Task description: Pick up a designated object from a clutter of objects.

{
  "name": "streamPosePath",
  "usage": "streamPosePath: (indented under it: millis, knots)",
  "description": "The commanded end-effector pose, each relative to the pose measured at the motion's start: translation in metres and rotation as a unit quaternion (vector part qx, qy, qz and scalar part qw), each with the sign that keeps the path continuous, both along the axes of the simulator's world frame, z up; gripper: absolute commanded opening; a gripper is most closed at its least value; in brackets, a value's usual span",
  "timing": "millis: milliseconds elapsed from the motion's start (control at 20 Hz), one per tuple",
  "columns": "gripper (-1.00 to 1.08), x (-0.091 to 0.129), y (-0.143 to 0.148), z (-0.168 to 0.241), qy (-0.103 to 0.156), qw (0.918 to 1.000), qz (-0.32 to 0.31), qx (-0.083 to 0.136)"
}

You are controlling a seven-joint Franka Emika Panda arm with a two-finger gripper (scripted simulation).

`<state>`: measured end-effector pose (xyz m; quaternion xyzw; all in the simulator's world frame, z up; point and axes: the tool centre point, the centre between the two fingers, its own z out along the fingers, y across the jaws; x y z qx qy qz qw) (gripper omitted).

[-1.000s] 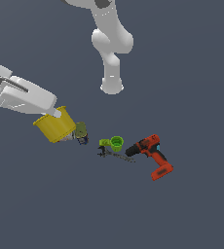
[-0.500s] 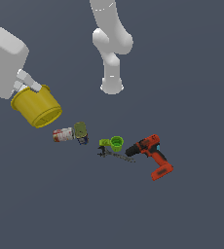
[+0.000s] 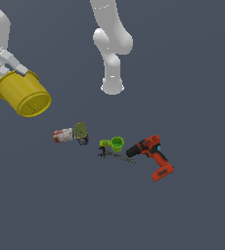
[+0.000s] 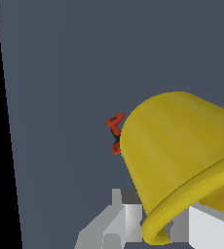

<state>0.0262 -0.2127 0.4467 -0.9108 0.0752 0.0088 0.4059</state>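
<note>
The yellow cup (image 3: 24,93) hangs tilted in the air at the exterior view's upper left, its open mouth facing down toward the exterior view's right. My gripper (image 3: 9,72) is shut on its rim end; one grey finger (image 3: 14,61) shows above it. In the wrist view the yellow cup (image 4: 182,155) fills the frame between grey fingers (image 4: 128,214). The clutter lies on the floor well below: red-and-white can (image 3: 63,135), olive can (image 3: 80,131), green cup (image 3: 117,143), thin dark tool (image 3: 116,156), red-and-black drill (image 3: 151,155).
The arm's white base column (image 3: 112,80) stands behind the clutter. The dark grey floor (image 3: 192,73) spreads around everything. The drill (image 4: 115,132) peeks past the cup's wall in the wrist view.
The gripper has carried the yellow cup up and toward the exterior view's left, away from the clutter. The red-and-white can it had covered now shows. The other objects have not moved.
</note>
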Motion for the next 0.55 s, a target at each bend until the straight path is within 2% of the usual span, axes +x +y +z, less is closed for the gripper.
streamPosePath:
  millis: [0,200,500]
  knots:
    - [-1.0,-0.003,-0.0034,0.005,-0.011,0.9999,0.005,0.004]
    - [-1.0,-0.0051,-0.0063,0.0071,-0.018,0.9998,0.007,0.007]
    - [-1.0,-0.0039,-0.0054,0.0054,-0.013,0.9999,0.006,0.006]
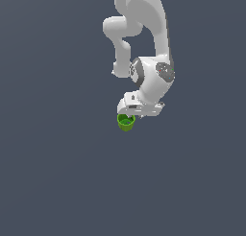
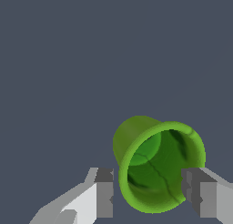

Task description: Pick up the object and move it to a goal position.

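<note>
**Green cup sits between the gripper's fingers**

From my remote station, I see the white, jointed robot arm [image 1: 144, 38] folded downward, its white gripper [image 1: 129, 114] pointing at the plain dark grey floor [image 1: 57, 182]. The small bright green cup-like cylinder [image 2: 159, 166], hollow with a darker green inside, sits between the two grey-padded fingers [image 2: 103, 191]; whether they clench it I cannot tell. Only the wrist view shows the cup's interior and both fingers flanking the rim; the exterior view shows the cup [image 1: 126, 122] directly under the gripper.
</note>
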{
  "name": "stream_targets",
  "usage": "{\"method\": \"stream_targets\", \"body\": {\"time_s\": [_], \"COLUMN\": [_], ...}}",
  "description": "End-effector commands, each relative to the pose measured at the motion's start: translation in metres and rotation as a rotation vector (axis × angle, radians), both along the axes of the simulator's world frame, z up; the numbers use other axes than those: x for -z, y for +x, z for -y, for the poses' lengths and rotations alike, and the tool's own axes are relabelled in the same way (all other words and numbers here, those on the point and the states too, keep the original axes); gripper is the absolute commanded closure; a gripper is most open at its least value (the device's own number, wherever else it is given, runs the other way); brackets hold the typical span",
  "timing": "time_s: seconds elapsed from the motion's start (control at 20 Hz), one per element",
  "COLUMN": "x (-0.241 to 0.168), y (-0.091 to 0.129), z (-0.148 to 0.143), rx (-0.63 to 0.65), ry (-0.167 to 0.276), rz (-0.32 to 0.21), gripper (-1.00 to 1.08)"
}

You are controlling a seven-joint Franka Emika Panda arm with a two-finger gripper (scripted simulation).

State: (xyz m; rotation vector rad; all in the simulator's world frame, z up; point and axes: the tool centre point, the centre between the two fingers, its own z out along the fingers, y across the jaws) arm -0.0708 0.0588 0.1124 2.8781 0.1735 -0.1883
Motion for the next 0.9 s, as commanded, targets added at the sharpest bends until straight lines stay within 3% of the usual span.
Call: {"method": "stream_targets", "body": {"time_s": [0.0,0.3,0.85], "x": [0.005,0.011,0.034], "y": [-0.006,-0.013,-0.017], "z": [-0.005,-0.01,-0.002], "rx": [-0.014,-0.03,-0.03], "ry": [-0.027,-0.054,-0.053], "rz": [-0.005,-0.01,-0.01], "gripper": [-0.2,-0.2,-0.2]}}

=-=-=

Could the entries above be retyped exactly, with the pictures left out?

Task description: Pick up a designated object from a clutter of objects.

{
  "name": "streamPosePath",
  "usage": "streamPosePath: (indented under it: millis, knots)",
  "description": "The commanded end-effector pose, each relative to the pose measured at the motion's start: translation in metres and rotation as a unit quaternion (vector part qx, qy, qz and scalar part qw), each with the sign that keeps the path continuous, both along the axes of the simulator's world frame, z up; gripper: absolute commanded opening; a gripper is most closed at its least value; in brackets, a value's usual span",
  "timing": "millis: milliseconds elapsed from the motion's start (control at 20 Hz), one per tuple",
  "columns": "gripper (-1.00 to 1.08), x (-0.091 to 0.129), y (-0.143 to 0.148), z (-0.168 to 0.241), qy (-0.103 to 0.156), qw (0.918 to 1.000), qz (-0.32 to 0.31), qx (-0.083 to 0.136)"
}

You are controlling a seven-joint Franka Emika Panda arm with a two-finger gripper (scripted simulation).

`<state>`: measured end-effector pose (xyz m; quaternion xyzw; all in the simulator's world frame, z up; point and axes: the tool centre point, the centre between the two fingers, its own z out along the fingers, y across the jaws; x y z qx qy qz qw) (gripper omitted).

[-1.000s] 
[-0.500s] 
[+0.000s] 
[+0.000s] 

<state>0.0262 -0.2127 0.4467 -0.9108 0.0752 0.0088 0.4059</state>
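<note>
The yellow cup (image 3: 24,93) hangs tilted in the air at the exterior view's upper left, its open mouth facing down toward the exterior view's right. My gripper (image 3: 9,72) is shut on its rim end; one grey finger (image 3: 14,61) shows above it. In the wrist view the yellow cup (image 4: 182,155) fills the frame between grey fingers (image 4: 128,214). The clutter lies on the floor well below: red-and-white can (image 3: 63,135), olive can (image 3: 80,131), green cup (image 3: 117,143), thin dark tool (image 3: 116,156), red-and-black drill (image 3: 151,155).
The arm's white base column (image 3: 112,80) stands behind the clutter. The dark grey floor (image 3: 192,73) spreads around everything. The drill (image 4: 115,132) peeks past the cup's wall in the wrist view.
The gripper has carried the yellow cup up and toward the exterior view's left, away from the clutter. The red-and-white can it had covered now shows. The other objects have not moved.
</note>
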Motion for the next 0.55 s, a target at each bend until the straight path is within 2% of the usual span, axes +x +y +z, less is closed for the gripper.
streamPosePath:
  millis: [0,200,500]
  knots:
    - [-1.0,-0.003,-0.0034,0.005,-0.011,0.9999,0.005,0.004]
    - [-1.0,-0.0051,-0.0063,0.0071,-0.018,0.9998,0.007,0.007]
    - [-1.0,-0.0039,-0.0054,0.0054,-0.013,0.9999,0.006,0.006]

Task description: Pick up the object and move it to a goal position.

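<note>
**Green cup sits between the gripper's fingers**

From my remote station, I see the white, jointed robot arm [image 1: 144, 38] folded downward, its white gripper [image 1: 129, 114] pointing at the plain dark grey floor [image 1: 57, 182]. The small bright green cup-like cylinder [image 2: 159, 166], hollow with a darker green inside, sits between the two grey-padded fingers [image 2: 103, 191]; whether they clench it I cannot tell. Only the wrist view shows the cup's interior and both fingers flanking the rim; the exterior view shows the cup [image 1: 126, 122] directly under the gripper.
</note>
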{
  "name": "stream_targets",
  "usage": "{\"method\": \"stream_targets\", \"body\": {\"time_s\": [_], \"COLUMN\": [_], ...}}",
  "description": "End-effector commands, each relative to the pose measured at the motion's start: translation in metres and rotation as a rotation vector (axis × angle, radians), both along the axes of the simulator's world frame, z up; the numbers use other axes than those: x for -z, y for +x, z for -y, for the poses' lengths and rotations alike, and the tool's own axes are relabelled in the same way (all other words and numbers here, those on the point and the states too, keep the original axes); gripper is the absolute commanded closure; a gripper is most open at its least value (the device's own number, wherever else it is given, runs the other way); brackets hold the typical span",
  "timing": "time_s: seconds elapsed from the motion's start (control at 20 Hz), one per element",
  "COLUMN": "x (-0.241 to 0.168), y (-0.091 to 0.129), z (-0.148 to 0.143), rx (-0.63 to 0.65), ry (-0.167 to 0.276), rz (-0.32 to 0.21), gripper (-1.00 to 1.08)"
}

You are controlling a seven-joint Franka Emika Panda arm with a two-finger gripper (scripted simulation).

State: (xyz m; rotation vector rad; all in the simulator's world frame, z up; point and axes: the tool centre point, the centre between the two fingers, its own z out along the fingers, y across the jaws) arm -0.0708 0.0588 0.1124 2.8781 0.1735 -0.1883
Motion for the next 0.9 s, as commanded, targets added at the sharpest bends until straight lines stay within 3% of the usual span.
Call: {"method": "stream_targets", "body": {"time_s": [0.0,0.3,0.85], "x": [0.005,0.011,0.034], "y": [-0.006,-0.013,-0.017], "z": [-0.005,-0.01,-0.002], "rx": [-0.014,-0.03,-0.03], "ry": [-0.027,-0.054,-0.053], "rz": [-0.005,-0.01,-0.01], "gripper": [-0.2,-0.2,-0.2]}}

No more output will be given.